Data Engineer

2ヶ月前

Ota AI Robot Association Full time

About AIRoA

The AI Robot Association (AIRoA) is launching a groundbreaking initiative: collecting one million hours of humanoid robot operation data with hundreds of robots, and leveraging it to train the world's most powerful Vision-Language-Action (VLA) models.

What makes AIRoA unique is not only the unprecedented scale of real-world data and humanoid platforms, but also our commitment to making everything open and accessible. We are building a shared "robot data ecosystem" where datasets, trained models, and benchmarks are available to everyone. Researchers around the world will be able to evaluate their models on standardized humanoid robots through our open evaluation platform.

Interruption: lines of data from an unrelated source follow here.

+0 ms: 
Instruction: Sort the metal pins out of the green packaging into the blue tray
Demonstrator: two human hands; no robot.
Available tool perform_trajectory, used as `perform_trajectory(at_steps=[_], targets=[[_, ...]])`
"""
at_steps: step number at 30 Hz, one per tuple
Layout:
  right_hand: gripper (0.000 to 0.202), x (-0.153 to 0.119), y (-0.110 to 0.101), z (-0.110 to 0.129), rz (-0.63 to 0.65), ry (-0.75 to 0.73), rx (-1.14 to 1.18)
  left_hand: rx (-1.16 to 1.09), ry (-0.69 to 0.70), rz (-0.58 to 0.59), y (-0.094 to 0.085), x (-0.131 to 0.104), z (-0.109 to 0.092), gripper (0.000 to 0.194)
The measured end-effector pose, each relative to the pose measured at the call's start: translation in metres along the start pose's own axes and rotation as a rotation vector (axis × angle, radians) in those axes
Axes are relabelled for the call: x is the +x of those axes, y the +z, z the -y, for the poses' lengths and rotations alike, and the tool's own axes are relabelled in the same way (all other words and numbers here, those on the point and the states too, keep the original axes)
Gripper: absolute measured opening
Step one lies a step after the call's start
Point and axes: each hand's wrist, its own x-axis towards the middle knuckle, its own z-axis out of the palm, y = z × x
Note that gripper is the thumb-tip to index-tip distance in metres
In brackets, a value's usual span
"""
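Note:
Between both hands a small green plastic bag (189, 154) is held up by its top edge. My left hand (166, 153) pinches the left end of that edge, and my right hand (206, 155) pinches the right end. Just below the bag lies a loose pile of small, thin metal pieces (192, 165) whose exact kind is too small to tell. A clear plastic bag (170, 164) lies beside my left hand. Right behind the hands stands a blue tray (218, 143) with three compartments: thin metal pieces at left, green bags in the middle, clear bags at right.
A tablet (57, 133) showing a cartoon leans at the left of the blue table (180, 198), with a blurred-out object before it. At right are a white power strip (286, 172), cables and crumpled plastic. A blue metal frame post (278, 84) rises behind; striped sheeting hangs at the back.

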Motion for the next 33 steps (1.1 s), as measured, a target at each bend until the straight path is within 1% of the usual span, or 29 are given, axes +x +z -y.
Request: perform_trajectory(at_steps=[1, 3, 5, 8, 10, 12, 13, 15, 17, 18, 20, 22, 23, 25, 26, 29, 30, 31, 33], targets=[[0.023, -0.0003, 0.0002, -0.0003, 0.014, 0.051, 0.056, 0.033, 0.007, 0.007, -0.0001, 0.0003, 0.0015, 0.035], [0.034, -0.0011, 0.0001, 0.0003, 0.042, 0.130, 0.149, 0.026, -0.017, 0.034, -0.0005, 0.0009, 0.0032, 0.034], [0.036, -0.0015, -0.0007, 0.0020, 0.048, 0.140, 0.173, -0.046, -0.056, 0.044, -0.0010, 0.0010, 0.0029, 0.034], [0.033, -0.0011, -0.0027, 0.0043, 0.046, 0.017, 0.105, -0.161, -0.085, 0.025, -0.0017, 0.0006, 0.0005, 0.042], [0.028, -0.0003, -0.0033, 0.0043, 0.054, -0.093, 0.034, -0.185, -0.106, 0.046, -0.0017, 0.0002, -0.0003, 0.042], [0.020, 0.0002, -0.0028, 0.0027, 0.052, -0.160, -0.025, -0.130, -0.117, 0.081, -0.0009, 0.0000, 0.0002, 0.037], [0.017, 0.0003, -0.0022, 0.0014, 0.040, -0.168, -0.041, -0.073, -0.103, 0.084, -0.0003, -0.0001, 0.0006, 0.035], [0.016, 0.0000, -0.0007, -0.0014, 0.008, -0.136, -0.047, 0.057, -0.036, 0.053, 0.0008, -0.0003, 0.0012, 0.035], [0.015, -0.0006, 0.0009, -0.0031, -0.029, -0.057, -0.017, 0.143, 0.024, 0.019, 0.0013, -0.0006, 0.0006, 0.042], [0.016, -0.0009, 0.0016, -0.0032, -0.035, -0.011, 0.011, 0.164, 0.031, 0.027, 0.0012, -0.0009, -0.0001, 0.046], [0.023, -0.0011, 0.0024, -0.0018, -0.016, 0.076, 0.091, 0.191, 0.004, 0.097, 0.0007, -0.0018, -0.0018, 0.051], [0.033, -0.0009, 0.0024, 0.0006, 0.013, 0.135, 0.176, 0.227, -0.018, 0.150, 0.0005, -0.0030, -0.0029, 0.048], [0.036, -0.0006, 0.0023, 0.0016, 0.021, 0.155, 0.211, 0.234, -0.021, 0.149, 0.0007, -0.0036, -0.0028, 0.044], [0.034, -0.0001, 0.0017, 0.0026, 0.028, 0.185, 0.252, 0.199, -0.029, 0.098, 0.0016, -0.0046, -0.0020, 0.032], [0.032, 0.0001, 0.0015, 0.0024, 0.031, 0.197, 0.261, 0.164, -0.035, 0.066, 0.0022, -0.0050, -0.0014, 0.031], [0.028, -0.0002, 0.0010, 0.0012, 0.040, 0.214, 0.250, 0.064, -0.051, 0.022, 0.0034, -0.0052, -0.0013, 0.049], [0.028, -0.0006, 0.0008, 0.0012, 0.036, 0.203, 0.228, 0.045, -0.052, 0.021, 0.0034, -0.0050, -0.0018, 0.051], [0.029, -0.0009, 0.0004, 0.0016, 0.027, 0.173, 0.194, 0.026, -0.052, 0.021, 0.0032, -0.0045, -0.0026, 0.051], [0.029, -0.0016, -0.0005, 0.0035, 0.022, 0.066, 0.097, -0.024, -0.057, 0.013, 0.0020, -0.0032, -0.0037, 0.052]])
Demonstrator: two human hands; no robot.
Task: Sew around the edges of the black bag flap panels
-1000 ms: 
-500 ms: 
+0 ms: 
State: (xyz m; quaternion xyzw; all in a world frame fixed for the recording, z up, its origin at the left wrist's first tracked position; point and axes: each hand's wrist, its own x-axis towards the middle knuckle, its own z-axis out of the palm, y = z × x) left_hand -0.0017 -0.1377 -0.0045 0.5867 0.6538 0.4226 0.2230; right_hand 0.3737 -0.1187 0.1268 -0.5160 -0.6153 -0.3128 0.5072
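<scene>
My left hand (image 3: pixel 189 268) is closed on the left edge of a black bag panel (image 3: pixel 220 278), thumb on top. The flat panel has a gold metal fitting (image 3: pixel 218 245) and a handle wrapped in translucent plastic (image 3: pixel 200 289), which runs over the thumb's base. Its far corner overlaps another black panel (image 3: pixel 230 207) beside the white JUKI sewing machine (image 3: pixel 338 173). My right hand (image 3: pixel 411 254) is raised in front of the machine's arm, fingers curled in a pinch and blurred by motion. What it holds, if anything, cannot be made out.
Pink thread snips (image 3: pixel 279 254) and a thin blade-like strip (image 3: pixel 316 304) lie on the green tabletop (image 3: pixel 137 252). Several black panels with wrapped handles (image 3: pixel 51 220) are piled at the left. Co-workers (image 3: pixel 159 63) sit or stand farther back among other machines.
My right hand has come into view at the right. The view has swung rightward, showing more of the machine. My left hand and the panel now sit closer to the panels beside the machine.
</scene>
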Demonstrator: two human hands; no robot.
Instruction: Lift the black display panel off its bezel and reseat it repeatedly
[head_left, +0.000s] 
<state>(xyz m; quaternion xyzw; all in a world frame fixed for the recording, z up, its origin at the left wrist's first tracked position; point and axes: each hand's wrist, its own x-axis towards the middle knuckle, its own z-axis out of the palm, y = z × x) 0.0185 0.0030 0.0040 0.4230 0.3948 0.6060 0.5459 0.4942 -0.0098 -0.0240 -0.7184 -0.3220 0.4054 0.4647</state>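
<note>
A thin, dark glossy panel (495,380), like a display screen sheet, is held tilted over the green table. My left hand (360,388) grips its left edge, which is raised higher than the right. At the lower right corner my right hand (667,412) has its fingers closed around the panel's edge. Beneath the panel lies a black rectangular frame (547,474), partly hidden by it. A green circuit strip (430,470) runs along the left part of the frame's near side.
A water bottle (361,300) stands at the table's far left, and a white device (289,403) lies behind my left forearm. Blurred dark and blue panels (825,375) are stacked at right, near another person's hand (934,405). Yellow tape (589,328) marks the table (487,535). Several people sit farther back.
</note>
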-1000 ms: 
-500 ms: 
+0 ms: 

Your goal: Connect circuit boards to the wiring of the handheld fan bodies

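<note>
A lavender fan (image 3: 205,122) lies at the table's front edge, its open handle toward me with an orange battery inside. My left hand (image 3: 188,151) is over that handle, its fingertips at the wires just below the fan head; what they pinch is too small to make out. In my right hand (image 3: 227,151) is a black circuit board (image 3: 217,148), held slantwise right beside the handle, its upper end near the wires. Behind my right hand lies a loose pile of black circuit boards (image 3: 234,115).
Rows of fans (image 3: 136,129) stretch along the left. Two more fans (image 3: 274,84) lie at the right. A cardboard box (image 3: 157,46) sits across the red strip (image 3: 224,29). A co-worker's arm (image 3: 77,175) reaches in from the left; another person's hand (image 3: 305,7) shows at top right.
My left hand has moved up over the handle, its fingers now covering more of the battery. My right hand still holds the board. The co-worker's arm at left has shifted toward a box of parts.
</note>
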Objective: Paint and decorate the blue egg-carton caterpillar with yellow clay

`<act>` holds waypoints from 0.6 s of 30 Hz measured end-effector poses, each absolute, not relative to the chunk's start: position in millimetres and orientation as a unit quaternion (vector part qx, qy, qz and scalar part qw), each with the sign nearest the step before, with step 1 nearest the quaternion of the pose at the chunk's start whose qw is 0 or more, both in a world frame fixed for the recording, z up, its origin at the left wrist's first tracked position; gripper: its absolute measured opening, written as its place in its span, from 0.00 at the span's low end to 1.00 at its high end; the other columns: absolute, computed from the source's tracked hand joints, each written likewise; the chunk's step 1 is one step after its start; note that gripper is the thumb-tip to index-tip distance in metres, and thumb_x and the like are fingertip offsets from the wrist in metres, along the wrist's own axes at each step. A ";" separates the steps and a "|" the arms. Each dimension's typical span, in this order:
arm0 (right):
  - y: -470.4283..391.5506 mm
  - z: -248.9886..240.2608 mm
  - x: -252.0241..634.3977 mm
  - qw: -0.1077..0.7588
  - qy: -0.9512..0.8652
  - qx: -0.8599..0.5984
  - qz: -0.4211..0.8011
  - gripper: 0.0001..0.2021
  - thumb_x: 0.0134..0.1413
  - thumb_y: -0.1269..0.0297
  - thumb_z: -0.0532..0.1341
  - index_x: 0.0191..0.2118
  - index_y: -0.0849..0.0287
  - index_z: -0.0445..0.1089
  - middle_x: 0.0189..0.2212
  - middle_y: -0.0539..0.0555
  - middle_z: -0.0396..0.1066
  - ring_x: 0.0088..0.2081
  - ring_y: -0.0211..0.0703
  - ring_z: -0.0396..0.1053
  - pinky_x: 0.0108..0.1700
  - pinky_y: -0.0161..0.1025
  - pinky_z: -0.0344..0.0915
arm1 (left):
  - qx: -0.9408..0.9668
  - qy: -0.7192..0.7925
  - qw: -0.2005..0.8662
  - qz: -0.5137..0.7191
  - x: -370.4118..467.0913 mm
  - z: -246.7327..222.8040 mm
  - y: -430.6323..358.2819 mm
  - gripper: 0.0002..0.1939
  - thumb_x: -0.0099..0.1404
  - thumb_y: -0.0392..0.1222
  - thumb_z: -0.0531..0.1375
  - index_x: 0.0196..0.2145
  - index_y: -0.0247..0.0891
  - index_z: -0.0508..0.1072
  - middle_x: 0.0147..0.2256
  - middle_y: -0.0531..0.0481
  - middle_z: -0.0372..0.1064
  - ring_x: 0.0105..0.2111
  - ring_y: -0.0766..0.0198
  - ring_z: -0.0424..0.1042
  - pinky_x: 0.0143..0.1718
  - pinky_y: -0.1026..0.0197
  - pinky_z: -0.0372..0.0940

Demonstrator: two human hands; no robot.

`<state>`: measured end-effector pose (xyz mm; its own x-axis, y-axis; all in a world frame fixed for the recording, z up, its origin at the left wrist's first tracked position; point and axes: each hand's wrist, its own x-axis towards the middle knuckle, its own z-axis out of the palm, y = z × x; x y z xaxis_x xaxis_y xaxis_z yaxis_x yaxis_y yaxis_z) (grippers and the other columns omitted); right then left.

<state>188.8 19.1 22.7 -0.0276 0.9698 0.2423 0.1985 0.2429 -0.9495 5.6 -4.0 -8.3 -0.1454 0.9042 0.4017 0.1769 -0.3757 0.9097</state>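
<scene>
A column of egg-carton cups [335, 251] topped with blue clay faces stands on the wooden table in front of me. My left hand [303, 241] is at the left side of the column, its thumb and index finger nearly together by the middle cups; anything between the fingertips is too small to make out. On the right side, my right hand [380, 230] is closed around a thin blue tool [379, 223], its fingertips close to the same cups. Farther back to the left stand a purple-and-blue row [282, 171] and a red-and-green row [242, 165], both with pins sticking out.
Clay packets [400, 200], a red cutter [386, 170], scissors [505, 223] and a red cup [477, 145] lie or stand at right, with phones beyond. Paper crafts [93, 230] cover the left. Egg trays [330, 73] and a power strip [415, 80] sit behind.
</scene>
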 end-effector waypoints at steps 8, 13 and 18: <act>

For researchers, this means an opportunity to:

Work on fundamental challenges in robotics and AI: multimodal learning, tactile-rich manipulation, sim-to-real transfer, and large-scale benchmarking.
Access state-of-the-art infrastructure: hundreds of humanoid robots, GPU clusters, high-fidelity simulators, and a global-scale evaluation pipeline.
Collaborate with leading experts across academia and industry, and publish results that will shape the next decade of robotics.
Contribute to an initiative that will redefine the future of embodied AI—with all results made open to the world.

Key Responsibilities

You will play a critical role in building the data backbone powering next-generation robotics foundation models:

Design and implement large-scale data pipelines that cover the full lifecycle of high-quality datasets for robotics foundation models—collection, processing, curation, and publishing.
Design, build, and maintain data schemas, storage solutions, and query interfaces to enable VLA researchers to efficiently discover, query, and consume curated datasets.
Collaborate closely with VLA researchers to capture evolving data requirements and continuously improve data pipelines through analysis and experimentation.
Design and scale distributed data-processing pipelines capable of handling petabyte-scale multimodal datasets (e.g., RGB/Depth, point clouds) with full lineage and reproducibility.
Define data-quality metrics and build feedback loops to continuously monitor and improve data quality.

Required Qualifications

【1. Academic & Professional】

Master's degree in Computer Science, Engineering, or related field (or equivalent practical experience).
5+ years professional experience in data engineering / data platform development.
Proven record of delivering production-grade, distributed data systems.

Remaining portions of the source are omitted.